Luke rolled his eyes. "Okay, you don't have to be an ass about it though."

Kevin reached into his bag and took out a thermos. He tossed it to Luke. "Drink it."

Luke caught the thermos and it felt warm. He uncapped it and watched the wisps of smoke rise up and battle the cold air. He took a large gulp and swallowed only to realize he wanted to vomit it back up. It tasted like hot water diluted with bitter lemon tea and ketchup.

Luke spat. "Is this your piss?"

Kevin smirked. "It'll keep you warm."

Luke tossed the yellow liquid in the air at Kevin, feeling satisfied that he could get back at him by drenching him in his own pee. But then the liquid just exploded into yellow dust and coated the snow on the ground in golden crystals.

"Nice going," Kevin said. "You just wasted some valuable medicine."

"Your piss isn't that holy," Luke said. Feeling was returning to his legs like blood rushing back down after sitting on the toilet for too long. His legs turned to jello and he collapsed face-first into the snow. Okay, maybe his pee is holy, he thought.

Kevin was about to yank him back up. "We don't have time to waste. We need to get—" Kevin tuned himself to a whisper in the air that tried blending into the snow storm like silver on gray.

Luke wanted to finish his sentence with a witty remark like "to your mom's house," but Kevin snuffed his pathetic attempt at a comeback by shoving his face back in the snow. Luke wanted to bite back, but Kevin wrapped his hand around his mouth, and Luke knew Kevin never washed his hands. A three-day old baby's diaper after having explosive diarrhea would've smelled better than his stale hand.

Kevin tapped his back three times gently. Luke wanted to squirm and scramble. I knew I shouldn't have trusted him, Luke thought. Maybe his friends Alex and Geo back in D.C. were right. Alex even went as far as to threaten to cram his meaty fist down Kevin's throat if anything happened to Luke. Maybe it had been a wrong decision to venture off into the mountains alone with someone as indifferent as Kevin. Would Kevin abandon Luke at the first whiff of trouble?

But then Luke heard what Kevin was hearing: the whispers. They slithered like snakes feeling their way around the air. The words were inaudible, a language far older than Adam and Eve.

As quickly as the whispers came, they left, and Kevin unwrapped his hand from around Luke's mouth and yanked him out of the snow. He pulled him up the mountain and picked up his pace.

"What was that?" Luke asked.

"Trouble," Kevin marched forward.

"You're an open textbook," Luke sighed sarcastically and saw his breath float off into the cold wind.

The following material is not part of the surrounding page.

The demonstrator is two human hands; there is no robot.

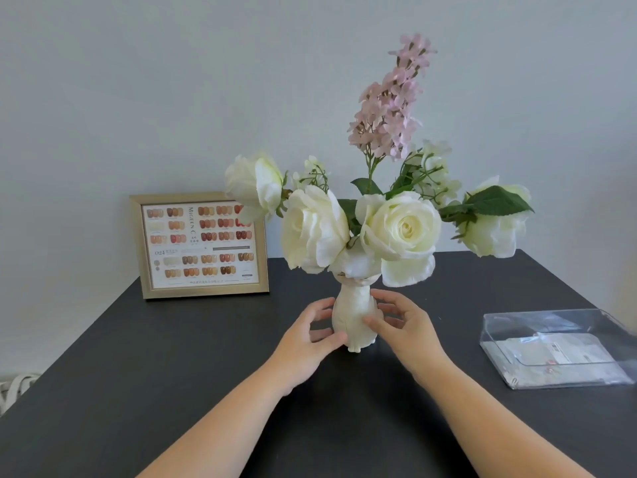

Kevin hadn't come back with a sarcastic remark yet. If a couple of weird whispers in the wind was enough to spook Kevin into silence, well then, something was up...

Like when Luke was flung off the ground with a powerful blast of wind, separating him from Kevin. Luke tumbled off the cliff like an avalanche, bringing down snow with him. He was glad that this part of the rocky mountains wasn't so rocky after all.

Eventually a cliff ledge caught him like a net and he had the wind knocked out of him only to have it forcefully returned to him in a quantity he couldn't handle. The more the wind shoved its way through his nostrils, the more he spazzed out and shuddered. He was losing control over himself. He wanted to pinch his nose, to stop the airflow, but he had no use of his arms.

As the wind made his head swirl, he heard a voice in his head whisper with his own tongue, "Your body is mine."